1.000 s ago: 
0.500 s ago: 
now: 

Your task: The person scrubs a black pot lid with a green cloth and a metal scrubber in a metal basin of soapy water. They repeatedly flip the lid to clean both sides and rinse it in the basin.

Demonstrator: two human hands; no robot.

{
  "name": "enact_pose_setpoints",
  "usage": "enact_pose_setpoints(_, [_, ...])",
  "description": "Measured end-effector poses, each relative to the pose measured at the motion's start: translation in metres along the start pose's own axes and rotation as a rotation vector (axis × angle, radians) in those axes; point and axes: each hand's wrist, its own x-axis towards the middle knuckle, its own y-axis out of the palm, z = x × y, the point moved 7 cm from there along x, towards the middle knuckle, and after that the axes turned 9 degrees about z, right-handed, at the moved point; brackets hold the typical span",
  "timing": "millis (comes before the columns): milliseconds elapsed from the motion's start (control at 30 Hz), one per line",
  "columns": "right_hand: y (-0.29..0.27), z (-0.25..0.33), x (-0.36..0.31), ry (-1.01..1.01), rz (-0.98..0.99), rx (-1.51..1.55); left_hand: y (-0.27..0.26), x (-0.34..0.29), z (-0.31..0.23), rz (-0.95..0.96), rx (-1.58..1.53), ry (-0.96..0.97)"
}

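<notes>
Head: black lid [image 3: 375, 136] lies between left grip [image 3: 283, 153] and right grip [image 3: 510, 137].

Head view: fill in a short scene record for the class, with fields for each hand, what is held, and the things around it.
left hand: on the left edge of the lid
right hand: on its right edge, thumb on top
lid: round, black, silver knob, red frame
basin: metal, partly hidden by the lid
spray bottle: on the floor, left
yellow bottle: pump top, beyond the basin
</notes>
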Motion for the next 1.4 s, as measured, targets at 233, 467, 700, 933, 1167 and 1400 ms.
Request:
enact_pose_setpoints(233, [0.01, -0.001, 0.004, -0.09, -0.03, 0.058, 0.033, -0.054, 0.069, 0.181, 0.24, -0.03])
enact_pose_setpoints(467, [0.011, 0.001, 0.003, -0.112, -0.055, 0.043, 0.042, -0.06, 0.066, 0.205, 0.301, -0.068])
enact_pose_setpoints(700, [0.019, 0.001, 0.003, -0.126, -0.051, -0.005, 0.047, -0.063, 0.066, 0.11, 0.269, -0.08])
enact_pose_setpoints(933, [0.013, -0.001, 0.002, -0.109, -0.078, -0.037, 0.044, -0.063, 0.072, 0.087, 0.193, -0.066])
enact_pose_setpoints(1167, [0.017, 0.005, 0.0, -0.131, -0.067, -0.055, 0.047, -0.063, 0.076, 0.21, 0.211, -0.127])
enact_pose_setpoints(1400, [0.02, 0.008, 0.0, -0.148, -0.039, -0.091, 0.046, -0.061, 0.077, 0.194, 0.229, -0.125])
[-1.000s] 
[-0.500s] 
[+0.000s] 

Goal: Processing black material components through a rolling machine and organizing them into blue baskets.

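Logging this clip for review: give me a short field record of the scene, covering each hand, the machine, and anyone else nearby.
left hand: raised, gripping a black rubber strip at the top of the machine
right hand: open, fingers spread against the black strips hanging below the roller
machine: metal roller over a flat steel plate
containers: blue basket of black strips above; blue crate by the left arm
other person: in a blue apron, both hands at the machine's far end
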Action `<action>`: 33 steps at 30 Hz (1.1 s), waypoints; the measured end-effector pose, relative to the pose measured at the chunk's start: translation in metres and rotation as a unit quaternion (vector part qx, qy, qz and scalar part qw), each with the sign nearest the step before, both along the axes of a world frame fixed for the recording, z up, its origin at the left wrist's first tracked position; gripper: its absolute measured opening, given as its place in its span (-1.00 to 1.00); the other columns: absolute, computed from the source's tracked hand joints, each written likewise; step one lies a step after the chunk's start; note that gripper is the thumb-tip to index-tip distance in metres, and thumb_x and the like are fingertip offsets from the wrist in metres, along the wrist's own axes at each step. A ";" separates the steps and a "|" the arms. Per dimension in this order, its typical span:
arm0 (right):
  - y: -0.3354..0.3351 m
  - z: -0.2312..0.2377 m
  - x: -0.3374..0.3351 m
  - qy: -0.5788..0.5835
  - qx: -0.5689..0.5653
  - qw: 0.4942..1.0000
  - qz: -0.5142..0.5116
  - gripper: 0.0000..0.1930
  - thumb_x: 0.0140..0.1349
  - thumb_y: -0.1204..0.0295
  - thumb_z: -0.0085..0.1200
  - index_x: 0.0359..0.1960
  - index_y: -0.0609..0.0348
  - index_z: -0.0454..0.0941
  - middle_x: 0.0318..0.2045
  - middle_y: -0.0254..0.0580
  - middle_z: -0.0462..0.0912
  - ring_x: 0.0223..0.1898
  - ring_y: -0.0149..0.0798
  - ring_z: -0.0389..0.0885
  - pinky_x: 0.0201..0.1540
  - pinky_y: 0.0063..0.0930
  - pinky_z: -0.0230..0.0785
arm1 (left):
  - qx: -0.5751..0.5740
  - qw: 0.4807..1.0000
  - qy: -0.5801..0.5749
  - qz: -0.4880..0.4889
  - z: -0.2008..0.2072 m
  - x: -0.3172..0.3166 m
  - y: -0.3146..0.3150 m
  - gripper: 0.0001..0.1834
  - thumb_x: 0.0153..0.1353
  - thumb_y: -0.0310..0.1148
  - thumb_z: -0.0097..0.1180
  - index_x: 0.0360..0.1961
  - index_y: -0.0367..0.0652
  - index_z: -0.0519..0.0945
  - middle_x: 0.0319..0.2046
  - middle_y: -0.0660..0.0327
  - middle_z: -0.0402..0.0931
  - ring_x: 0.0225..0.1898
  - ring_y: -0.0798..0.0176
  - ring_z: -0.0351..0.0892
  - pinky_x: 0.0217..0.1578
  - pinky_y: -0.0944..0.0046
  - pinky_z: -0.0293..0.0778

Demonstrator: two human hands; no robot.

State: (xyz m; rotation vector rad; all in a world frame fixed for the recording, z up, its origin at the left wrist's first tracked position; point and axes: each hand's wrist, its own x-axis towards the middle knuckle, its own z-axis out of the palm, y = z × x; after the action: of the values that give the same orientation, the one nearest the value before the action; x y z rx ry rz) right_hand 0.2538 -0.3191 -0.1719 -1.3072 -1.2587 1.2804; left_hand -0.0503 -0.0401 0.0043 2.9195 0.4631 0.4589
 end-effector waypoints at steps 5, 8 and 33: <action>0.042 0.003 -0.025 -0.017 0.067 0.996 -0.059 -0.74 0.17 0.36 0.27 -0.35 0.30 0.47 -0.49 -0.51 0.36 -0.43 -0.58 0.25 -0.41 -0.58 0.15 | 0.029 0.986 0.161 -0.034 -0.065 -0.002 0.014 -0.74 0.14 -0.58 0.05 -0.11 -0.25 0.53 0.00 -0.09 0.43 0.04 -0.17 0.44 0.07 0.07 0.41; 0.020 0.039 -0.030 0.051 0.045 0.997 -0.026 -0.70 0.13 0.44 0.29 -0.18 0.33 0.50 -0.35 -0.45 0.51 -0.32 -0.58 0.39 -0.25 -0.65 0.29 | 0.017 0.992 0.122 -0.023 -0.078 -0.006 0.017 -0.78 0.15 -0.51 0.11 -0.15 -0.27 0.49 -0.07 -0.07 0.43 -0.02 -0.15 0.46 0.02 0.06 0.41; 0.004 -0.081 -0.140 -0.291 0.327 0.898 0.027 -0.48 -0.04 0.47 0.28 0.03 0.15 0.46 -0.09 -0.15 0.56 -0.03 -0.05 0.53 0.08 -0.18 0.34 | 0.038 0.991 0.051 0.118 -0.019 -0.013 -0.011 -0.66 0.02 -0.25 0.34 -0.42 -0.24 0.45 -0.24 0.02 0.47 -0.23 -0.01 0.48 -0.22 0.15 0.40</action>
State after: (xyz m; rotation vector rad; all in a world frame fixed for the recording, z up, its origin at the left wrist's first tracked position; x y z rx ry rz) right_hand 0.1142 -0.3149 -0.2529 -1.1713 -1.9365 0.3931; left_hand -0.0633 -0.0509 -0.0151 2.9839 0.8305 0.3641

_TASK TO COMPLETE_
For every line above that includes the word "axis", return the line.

_EXERCISE OUTPUT_
  "description": "Measured end-effector poses, each relative to the pose measured at the motion's start: translation in metres along the start pose's own axes and rotation as a rotation vector (axis × angle, radians) in those axes; point and axes: each hand's wrist, its own x-axis towards the middle knuckle, its own y-axis out of the palm, z = x × y, the point moved 7 cm from there along x, towards the middle knuckle, and after that the axes turned 9 degrees about z, right-handed, at the moved point; brackets hold the typical span",
State: (xyz m; rotation vector rad; all in a world frame fixed for the recording, z up, its origin at the left wrist's first tracked position; point and axes: each hand's wrist, its own x-axis towards the middle knuckle, its own z-axis out of the palm, y = z × x; after the action: of the values that give the same orientation, the one nearest the value before the action; x y z rx ry rz) right_hand 0.2538 -0.3191 -0.1719 -1.3072 -1.2587 1.2804; left_hand -0.0503 -0.0401 0.0043 2.9195 0.4631 0.4589

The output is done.